Return the lines of the data below starting at the one holding "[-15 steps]" and ending at the one holding "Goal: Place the", word for word, leaving every picture out.

[Dataset entries]
╔══

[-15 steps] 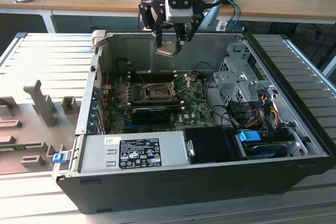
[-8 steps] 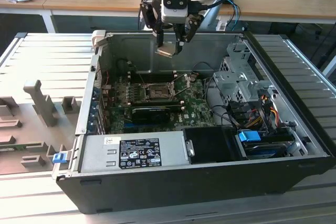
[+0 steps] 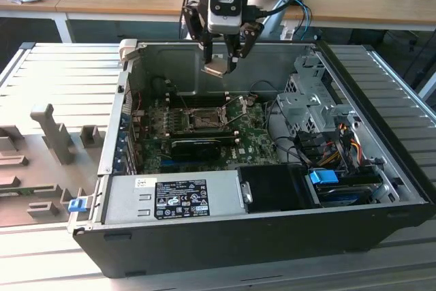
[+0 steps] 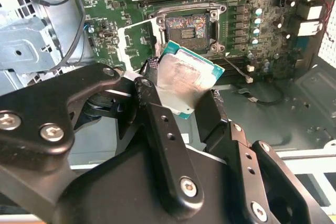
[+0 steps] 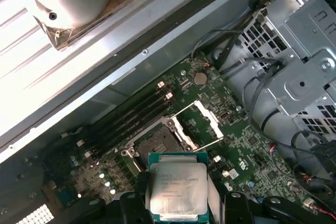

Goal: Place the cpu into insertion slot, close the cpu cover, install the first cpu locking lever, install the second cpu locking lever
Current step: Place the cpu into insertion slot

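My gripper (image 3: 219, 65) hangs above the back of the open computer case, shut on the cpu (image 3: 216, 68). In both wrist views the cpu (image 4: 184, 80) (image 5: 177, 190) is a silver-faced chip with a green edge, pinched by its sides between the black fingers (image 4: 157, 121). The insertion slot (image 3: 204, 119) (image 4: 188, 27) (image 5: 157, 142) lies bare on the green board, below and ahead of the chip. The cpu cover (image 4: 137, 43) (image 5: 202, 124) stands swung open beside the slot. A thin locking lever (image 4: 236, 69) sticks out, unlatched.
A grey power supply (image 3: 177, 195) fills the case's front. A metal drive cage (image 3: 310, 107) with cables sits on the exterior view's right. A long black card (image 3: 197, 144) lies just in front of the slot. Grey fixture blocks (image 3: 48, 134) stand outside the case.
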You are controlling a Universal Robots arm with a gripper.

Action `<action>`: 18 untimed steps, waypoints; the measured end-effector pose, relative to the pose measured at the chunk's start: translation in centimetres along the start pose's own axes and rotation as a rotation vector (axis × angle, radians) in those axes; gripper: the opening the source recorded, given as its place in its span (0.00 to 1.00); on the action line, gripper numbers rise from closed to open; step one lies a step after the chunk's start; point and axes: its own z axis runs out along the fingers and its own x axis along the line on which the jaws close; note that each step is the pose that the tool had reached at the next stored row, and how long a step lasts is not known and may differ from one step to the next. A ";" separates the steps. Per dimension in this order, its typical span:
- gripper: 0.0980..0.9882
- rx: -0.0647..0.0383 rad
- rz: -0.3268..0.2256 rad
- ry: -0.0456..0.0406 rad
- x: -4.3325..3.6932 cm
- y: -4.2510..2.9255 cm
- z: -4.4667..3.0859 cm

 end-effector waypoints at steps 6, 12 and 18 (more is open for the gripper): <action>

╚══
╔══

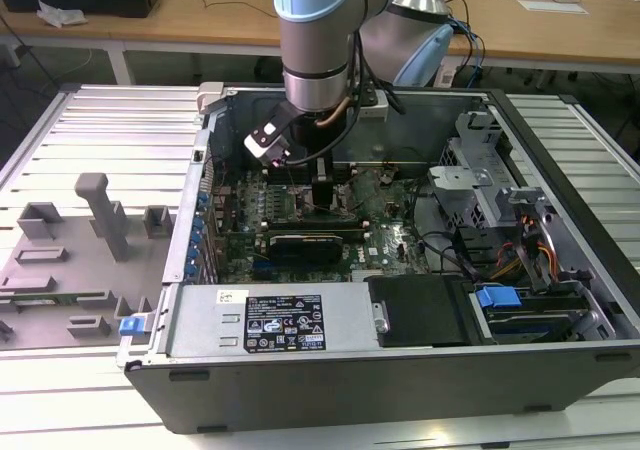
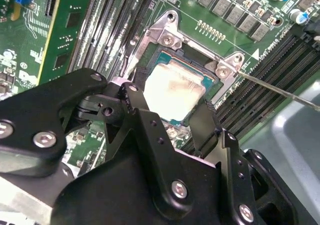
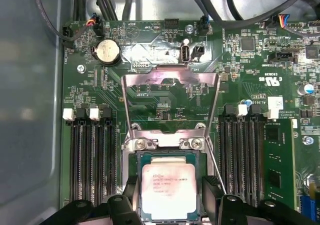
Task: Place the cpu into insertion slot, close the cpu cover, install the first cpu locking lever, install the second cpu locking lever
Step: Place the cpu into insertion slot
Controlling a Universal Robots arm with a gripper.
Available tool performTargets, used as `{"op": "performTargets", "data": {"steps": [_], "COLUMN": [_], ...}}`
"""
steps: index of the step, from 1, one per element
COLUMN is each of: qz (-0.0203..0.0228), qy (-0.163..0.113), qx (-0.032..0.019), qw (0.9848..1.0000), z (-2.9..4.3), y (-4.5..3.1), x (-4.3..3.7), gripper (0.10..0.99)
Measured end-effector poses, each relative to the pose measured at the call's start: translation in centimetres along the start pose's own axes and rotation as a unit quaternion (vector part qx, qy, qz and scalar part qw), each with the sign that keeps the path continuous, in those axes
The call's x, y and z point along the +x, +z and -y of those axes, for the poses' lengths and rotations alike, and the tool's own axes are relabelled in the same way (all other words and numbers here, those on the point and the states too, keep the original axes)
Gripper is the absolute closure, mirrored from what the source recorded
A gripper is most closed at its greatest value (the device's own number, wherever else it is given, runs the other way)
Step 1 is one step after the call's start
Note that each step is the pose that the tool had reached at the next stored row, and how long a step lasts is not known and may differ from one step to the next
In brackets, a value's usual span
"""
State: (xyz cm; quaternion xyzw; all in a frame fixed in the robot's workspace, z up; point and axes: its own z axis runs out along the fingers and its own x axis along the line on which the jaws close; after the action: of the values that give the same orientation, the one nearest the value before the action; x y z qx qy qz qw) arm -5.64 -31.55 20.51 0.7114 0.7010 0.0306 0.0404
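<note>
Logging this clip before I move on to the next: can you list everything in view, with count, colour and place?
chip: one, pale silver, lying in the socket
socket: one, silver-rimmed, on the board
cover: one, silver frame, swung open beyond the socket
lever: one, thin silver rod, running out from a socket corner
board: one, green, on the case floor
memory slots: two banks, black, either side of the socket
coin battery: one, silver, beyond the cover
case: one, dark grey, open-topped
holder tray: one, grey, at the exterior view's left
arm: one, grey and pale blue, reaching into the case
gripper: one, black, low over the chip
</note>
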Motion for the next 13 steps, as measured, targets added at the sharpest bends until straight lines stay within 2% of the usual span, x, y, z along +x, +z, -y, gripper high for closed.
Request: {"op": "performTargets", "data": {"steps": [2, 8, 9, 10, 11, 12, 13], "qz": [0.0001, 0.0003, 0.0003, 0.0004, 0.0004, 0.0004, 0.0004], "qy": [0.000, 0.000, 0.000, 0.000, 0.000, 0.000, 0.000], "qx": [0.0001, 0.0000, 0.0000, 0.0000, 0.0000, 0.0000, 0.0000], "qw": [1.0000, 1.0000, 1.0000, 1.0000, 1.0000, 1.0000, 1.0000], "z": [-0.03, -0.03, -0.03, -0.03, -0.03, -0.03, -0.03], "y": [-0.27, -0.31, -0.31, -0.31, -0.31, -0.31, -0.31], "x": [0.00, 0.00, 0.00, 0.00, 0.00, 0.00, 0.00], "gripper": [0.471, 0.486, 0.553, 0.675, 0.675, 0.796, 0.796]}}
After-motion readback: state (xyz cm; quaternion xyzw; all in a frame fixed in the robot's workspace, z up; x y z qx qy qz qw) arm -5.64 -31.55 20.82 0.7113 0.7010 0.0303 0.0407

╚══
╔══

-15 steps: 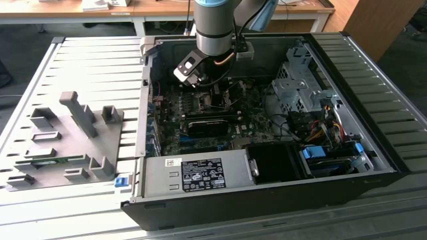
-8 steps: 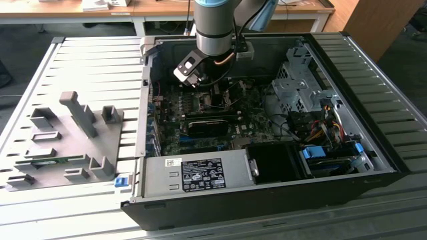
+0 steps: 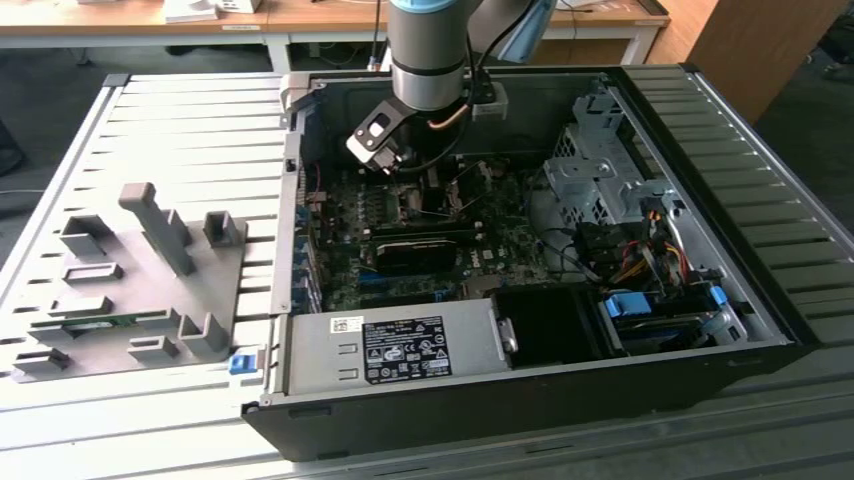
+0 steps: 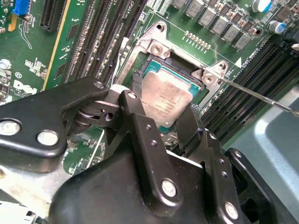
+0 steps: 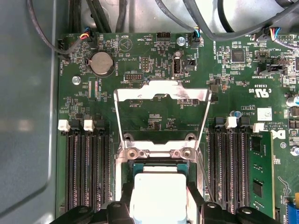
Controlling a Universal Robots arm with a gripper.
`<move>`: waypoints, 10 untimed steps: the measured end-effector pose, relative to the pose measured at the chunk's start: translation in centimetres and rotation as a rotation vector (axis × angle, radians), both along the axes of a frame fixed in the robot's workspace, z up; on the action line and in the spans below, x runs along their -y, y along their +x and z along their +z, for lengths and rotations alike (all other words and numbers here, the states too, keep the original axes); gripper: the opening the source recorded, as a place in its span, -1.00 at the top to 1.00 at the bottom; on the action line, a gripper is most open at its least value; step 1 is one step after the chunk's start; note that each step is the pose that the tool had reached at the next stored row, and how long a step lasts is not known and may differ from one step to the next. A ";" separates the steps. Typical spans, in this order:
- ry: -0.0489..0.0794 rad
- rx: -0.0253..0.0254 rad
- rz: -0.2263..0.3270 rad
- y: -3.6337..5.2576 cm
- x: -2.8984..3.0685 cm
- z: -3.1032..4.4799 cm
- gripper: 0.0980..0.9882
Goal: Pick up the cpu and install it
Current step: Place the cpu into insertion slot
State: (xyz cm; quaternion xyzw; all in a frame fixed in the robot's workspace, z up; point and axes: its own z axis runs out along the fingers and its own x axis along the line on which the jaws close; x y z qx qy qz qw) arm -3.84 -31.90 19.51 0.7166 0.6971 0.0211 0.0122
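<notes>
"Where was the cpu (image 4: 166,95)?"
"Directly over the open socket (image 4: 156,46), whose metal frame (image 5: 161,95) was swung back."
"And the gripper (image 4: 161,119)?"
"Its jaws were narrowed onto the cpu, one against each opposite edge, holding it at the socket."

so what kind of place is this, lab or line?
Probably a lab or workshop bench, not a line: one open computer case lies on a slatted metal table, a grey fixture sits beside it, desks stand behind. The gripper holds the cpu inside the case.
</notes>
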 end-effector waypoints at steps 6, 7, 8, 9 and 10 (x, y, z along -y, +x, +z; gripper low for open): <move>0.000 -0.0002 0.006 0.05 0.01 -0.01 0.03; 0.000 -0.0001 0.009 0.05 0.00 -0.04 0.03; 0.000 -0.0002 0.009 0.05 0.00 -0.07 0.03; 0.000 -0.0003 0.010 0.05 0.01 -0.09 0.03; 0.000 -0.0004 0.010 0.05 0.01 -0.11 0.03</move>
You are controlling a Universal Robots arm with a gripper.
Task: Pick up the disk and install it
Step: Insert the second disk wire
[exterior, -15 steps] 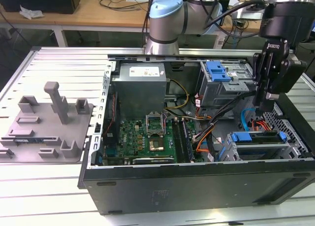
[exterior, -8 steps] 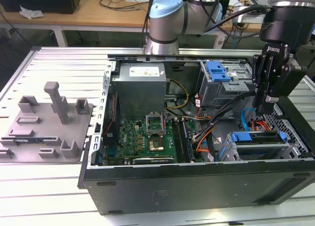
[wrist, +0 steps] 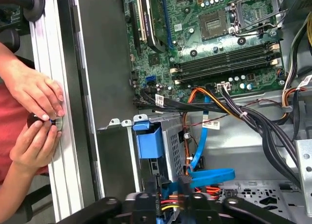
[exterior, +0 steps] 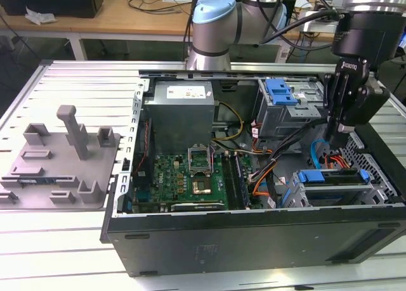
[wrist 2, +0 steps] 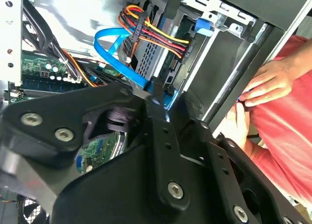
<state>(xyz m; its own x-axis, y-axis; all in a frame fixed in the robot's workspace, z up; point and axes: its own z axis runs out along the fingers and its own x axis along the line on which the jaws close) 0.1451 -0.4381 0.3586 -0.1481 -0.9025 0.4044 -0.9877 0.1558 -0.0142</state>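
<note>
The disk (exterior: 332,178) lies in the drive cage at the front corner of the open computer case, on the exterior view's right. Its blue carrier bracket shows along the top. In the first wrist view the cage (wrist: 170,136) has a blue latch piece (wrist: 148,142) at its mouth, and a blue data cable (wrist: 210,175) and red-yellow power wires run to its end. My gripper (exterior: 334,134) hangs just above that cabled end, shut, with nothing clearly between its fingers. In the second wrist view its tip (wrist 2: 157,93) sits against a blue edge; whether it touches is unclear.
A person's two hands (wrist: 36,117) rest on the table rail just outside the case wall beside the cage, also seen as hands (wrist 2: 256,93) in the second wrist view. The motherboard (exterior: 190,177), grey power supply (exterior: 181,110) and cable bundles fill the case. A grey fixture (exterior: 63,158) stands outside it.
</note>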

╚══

> _Solution for this task_:
[-15 steps] 
[-8 steps] 
[+0 steps] 
[+0 steps] 
[+0 steps] 

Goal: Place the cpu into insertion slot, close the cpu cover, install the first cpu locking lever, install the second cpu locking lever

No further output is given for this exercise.